◆ Work order ◆
Within the entries that follow, show each line where the word "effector" occurs.

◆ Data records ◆
--*--
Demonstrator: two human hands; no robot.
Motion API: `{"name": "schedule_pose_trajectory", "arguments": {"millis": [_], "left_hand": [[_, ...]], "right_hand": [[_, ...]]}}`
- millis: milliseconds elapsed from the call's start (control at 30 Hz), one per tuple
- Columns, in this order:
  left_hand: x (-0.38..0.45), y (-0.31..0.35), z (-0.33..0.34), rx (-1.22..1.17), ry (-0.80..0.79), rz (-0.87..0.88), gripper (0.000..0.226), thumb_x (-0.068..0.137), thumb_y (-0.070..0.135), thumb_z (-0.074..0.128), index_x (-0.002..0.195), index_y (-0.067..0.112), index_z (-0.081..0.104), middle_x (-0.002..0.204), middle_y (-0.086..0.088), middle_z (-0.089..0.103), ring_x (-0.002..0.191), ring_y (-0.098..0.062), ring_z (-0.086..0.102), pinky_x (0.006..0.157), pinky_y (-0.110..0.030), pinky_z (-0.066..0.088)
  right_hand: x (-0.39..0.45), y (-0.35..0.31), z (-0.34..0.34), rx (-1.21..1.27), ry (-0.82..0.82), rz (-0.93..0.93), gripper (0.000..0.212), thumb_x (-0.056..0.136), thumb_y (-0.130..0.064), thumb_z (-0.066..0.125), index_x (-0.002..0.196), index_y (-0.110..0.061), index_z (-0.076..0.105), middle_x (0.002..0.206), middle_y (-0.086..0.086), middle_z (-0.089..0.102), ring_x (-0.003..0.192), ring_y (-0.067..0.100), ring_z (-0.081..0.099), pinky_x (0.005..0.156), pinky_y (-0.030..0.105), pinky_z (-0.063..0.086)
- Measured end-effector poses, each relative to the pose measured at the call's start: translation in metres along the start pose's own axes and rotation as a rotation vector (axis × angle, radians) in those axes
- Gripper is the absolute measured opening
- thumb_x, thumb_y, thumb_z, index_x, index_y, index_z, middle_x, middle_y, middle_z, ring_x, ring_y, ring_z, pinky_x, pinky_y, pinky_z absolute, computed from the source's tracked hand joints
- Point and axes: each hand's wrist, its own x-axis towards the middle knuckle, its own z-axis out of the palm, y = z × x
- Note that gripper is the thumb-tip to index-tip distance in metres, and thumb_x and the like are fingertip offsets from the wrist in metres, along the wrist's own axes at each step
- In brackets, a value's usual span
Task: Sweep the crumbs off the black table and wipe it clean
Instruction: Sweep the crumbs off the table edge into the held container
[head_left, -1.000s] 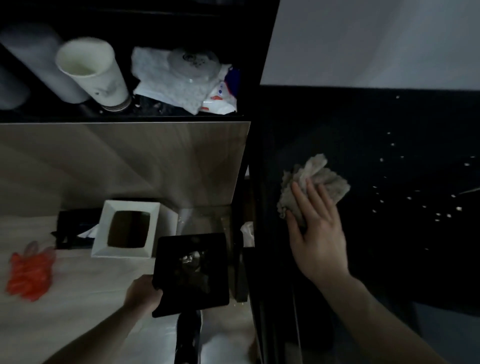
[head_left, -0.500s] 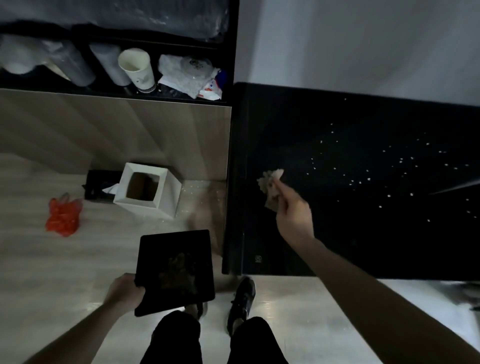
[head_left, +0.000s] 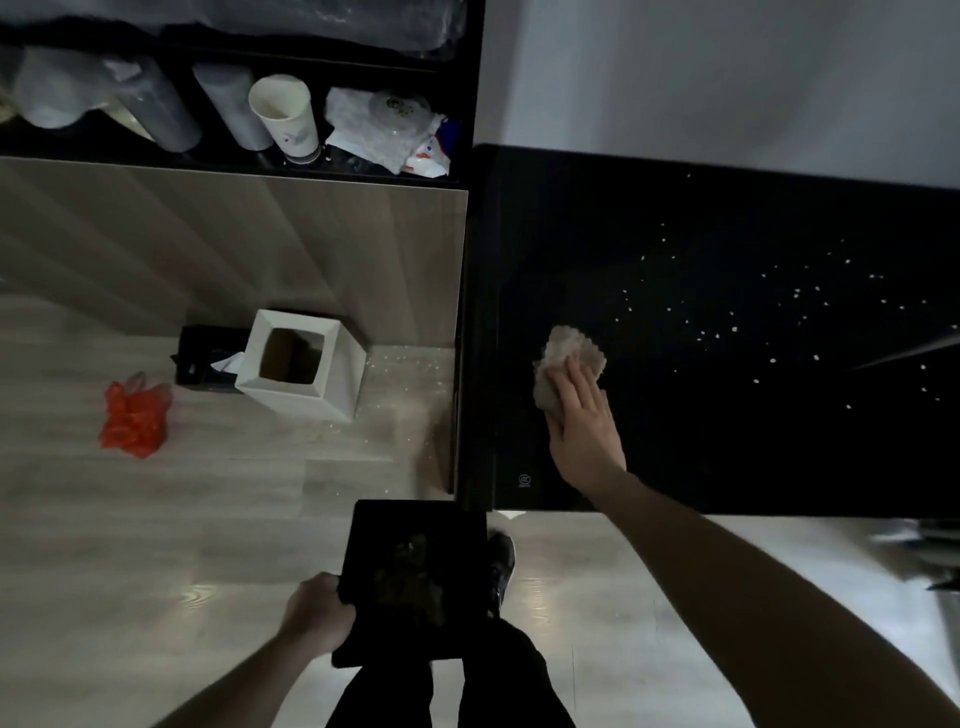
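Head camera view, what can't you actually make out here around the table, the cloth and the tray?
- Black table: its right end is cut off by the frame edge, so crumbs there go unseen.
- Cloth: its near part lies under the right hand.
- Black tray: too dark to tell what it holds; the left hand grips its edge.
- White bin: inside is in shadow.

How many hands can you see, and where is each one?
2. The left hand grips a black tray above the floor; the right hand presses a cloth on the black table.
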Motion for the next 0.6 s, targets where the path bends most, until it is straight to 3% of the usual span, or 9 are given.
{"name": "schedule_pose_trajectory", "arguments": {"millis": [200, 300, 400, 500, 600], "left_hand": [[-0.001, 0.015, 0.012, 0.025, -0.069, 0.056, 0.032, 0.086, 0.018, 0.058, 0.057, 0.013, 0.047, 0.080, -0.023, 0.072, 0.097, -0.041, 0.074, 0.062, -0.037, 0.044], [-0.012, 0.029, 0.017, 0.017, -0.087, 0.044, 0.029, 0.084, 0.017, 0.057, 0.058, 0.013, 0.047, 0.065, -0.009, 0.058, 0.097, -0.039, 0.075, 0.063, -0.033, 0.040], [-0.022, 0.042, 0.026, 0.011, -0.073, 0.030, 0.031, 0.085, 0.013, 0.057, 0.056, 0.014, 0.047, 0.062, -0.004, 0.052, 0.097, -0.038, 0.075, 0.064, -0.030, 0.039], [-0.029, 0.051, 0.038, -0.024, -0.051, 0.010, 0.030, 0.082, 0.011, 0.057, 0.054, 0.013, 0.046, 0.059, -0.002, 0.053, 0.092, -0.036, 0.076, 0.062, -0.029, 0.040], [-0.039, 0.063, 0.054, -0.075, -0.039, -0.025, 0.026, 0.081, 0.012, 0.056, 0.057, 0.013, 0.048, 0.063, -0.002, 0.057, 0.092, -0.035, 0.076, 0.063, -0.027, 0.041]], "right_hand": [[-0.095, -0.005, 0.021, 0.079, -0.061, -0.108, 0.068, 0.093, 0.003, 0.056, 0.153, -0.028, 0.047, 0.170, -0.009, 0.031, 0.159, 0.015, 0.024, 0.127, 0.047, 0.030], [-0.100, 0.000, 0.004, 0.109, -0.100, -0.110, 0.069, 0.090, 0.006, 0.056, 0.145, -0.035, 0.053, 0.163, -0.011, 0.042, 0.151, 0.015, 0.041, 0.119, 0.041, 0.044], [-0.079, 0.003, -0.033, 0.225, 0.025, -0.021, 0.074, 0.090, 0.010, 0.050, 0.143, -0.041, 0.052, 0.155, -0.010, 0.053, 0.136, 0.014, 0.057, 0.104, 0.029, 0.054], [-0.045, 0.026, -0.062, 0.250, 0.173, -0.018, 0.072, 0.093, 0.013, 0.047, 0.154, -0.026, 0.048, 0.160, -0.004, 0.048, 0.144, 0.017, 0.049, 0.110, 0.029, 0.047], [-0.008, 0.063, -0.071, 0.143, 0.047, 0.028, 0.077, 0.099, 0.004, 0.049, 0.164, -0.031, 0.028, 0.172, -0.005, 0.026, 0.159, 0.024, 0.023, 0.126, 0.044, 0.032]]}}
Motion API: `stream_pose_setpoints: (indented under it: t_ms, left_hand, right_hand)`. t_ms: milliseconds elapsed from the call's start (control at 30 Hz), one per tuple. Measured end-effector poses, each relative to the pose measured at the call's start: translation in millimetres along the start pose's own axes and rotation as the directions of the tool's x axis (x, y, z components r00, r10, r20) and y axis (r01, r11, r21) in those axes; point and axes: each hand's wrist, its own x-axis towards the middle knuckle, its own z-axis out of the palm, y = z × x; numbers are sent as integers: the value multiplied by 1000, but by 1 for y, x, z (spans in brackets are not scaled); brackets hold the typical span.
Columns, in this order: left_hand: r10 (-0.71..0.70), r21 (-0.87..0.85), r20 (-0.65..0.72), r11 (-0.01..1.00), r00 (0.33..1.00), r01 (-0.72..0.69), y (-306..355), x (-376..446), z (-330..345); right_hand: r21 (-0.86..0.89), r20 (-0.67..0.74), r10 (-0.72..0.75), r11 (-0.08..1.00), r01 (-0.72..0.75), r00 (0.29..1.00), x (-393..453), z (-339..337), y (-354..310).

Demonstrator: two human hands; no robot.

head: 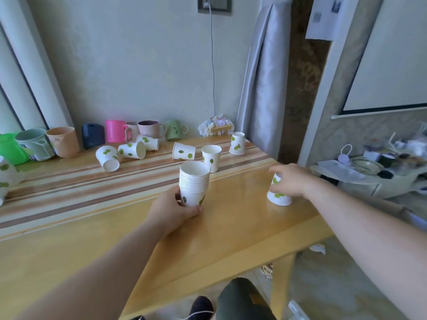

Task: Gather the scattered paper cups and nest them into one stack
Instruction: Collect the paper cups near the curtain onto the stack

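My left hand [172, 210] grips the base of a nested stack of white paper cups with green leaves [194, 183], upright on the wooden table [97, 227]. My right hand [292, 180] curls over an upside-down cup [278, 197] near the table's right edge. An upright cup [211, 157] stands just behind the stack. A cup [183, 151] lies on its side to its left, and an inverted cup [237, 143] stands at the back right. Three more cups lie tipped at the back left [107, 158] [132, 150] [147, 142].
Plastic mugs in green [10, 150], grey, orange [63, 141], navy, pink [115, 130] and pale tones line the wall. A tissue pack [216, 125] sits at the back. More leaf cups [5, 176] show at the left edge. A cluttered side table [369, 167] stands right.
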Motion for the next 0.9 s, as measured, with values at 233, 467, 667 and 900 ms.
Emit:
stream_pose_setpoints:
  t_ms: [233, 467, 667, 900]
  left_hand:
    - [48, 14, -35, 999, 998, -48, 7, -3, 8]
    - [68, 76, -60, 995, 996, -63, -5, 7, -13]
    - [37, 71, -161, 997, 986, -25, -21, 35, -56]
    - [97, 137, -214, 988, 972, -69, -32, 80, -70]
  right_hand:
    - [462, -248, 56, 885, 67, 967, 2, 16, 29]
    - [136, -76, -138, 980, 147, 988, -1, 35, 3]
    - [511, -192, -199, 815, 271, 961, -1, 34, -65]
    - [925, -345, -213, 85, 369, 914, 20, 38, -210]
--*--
◆ Response for this exercise ◆
- Measured end-effector poses, each relative to the pose measured at the call's start: translation in metres along the start pose's own axes and rotation as a rotation vector (axis × angle, radians) in those axes
Motion API: `stream_pose_setpoints: (indented under it: t_ms, left_hand, right_hand)`. t_ms: milliseconds elapsed from the call's start (control at 30 Hz), one per tuple. Measured end-effector poses, each relative to the pose measured at the call's start: translation in millimetres along the start pose's own axes and rotation as the directions of the tool's x axis (x, y, z components r00, r10, r20) and y axis (r01, r11, r21) in those axes; point and axes: each hand's wrist, its own x-axis towards the middle knuckle, its own z-axis out of the palm, y = z × x; numbers are sent as integers: the value multiplied by 1000, but by 1 for y, x, z (spans in brackets are not scaled); brackets hold the typical span.

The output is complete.